Selamat Datang di Website blogger Jhon Demos Silalahi

26 Des 2012

LSI: Kekerasan dan Diskriminasi Meningkat di Era SBY

Kurun 2005-2012 terjadi 14.083 kasus atau 210 pertahun.

 Kekerasan dan diskriminasi terhadap minoritas meningkat di era Pemerintahan Presiden Susilo Bambang Yudhoyono. Demikian survei yang dilansir Lingkaran Survei Indonesia (LSI) bekerja sama dengan Yayasan Denny JA bertajuk "Dicari Capres 2014 yang melindungi keberagaman" di Kantor LSI, Jalan Pemuda, Jakarta, Minggu 23 Desember 2012.

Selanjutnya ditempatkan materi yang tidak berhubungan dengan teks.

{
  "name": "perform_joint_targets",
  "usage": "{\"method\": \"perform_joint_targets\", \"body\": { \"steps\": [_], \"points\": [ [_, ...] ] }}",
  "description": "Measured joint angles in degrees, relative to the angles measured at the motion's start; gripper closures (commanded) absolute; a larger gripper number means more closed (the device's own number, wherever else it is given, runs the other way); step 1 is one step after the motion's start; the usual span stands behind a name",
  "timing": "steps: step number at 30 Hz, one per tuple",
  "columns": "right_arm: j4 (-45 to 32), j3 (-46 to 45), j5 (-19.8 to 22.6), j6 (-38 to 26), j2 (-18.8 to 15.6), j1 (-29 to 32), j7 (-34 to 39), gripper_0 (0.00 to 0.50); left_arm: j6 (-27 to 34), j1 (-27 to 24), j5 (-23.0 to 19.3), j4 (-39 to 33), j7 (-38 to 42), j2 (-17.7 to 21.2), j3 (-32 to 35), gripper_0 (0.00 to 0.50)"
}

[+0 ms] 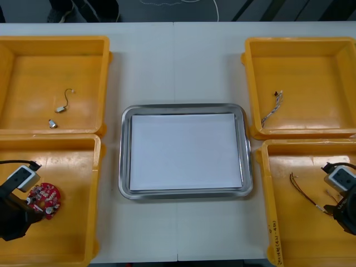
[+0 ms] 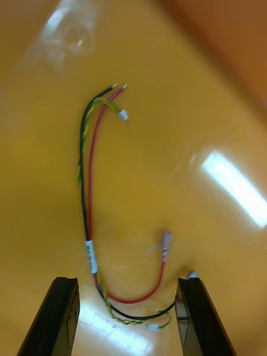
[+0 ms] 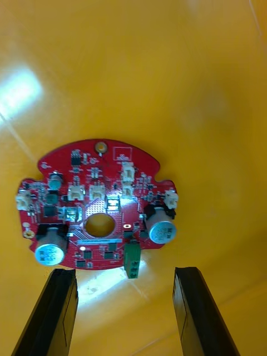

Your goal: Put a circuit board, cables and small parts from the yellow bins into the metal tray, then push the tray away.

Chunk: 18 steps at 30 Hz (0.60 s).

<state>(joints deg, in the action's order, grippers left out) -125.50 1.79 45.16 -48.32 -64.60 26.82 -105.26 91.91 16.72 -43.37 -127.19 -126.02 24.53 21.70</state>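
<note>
Metal tray (image 1: 127, 158), white-lined, unloaded, mid-table between four yellow plastic bins (image 1: 251, 78).
Round red circuit board (image 3: 100, 206), left near bin (image 1: 95, 183), beneath open left gripper (image 3: 125, 273); red and yellow cable (image 2: 90, 183) beneath open right gripper (image 2: 127, 282). Risk: grip may skid off flat board; slack cable may snag.

Wears matte black over the left arm (image 1: 10, 219) and right arm (image 1: 349, 214), each carrying at the wrist a small pale-grey box (image 1: 21, 178) with a dark window and a thin black cable (image 1: 16, 162) curling off it. Ends the left gripper (image 3: 123, 272) and right gripper (image 2: 127, 280) in paired black fingers (image 3: 55, 311), flat straight-sided slabs, square-tipped, with a faint sheen on their edges.
</note>
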Motion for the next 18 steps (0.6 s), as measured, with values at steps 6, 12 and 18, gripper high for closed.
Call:
{"method": "perform_joint_targets", "body": {
  "steps": [6, 12, 18],
  "points": [
    [0.4, 2.1, 0.8, -3.2, -0.5, -1.0, 0.0, 0.0, -2.3, 1.0, 1.0, 0.1, 0.0, 0.0, -1.6, 0.0],
    [0.9, 3.2, 1.0, -7.0, -0.4, -3.1, 0.0, 0.0, -4.3, 1.2, 1.1, 1.4, 0.0, 0.0, -2.5, 0.0],
    [2.2, 3.6, 0.4, -10.6, 1.8, -6.1, 0.0, 0.0, -5.4, 1.2, 1.1, 2.6, 0.0, 0.0, -2.6, 0.0]
  ]
}}
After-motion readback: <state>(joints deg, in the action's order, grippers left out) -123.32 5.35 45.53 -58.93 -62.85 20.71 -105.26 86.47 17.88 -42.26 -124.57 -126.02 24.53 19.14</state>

Direktur Yayasan Denny JA, Novriantoni Kahar, mengatakan sepanjang 1998-2004 (era pra-SBY) terjadi 915 kasus kekerasan diskriminasi atau 150 kali dalam setahun. Sementara, sepanjang 2005-2012 di era kepemimpinan SBY, kekerasan terdahap kaum minoritas meningkat sebanyak 14.083 kasus.
"Yang artinya terjadi 210 kasus pertahun," kata Novri.
Survei ini menggunakan metode mutistage random sampling dengan menggunakan instrumen Quick Poll LSI. Menggunakan 440 responden diambil dari semua provinsi di Indonesia. Margin error survei ini 4,8 persen.
Menurut Novri, perubahan era orde baru ke reformasi mengalami perubahan politik dimana ditandai dengan pergeseran kekerasan dan diskriminasi dari kekerasan ideologis ke kekerasan primordial.
"Di Orde Baru kekerasan yang menonjol adalah diskriminasi atau penganut kemunisme, pemerintah bahkan aktif terlibat dalam diskriminasi itu dalam bentuk pelarangan ideologi komunisme, kebijakan bersih lingkungan dan sebagainya," katanya.
Kekerasan primordial ini terjadi karena adanya perbedaan identitas, terutama isu agama dan etnis. Pelakunya adalah masyarakat versus masyarakat sendiri. 
"Pemerintah memang umumnya tidak menjadi pelaku aktif dalam kekerasan horizontal itu," lanjutnya.
Menurutnya, total terjadi 2398 kasus yang terjadi selama reformasi. 65 persennya kasus perbedaan agama. Misalnya, konflik muslim versus kristen di Maluku, konflik muslim versus Ahmadiyah di Cikesik, atau konflik Sunny dan Syiah di Sampang.
"20 persen kekerasan terjadi untuk kasus perbedaan etnis, misalnya kekerasan antara penduduk asli dayak versus pendatang madura di Sampit, atau kekerasan massal atas etnis China di Jakarta pada Mei 1998," kata Novri.
Novri mengungkapkan, 15 persen kekerasan terhadap gender atau wanita. Misalnya, kekerasan atas wanita yang tidak menggunakan jilbab di Aceh atau perkosaan massal atas wanita Thionghoa di era reformasi. 
"Sebanyak 5 persen kekerasan atas LGBT (lesbian, gay, biseks dan transgender), misalnya kekerasan terhadap waria di beberapa lokasi," ujarnya.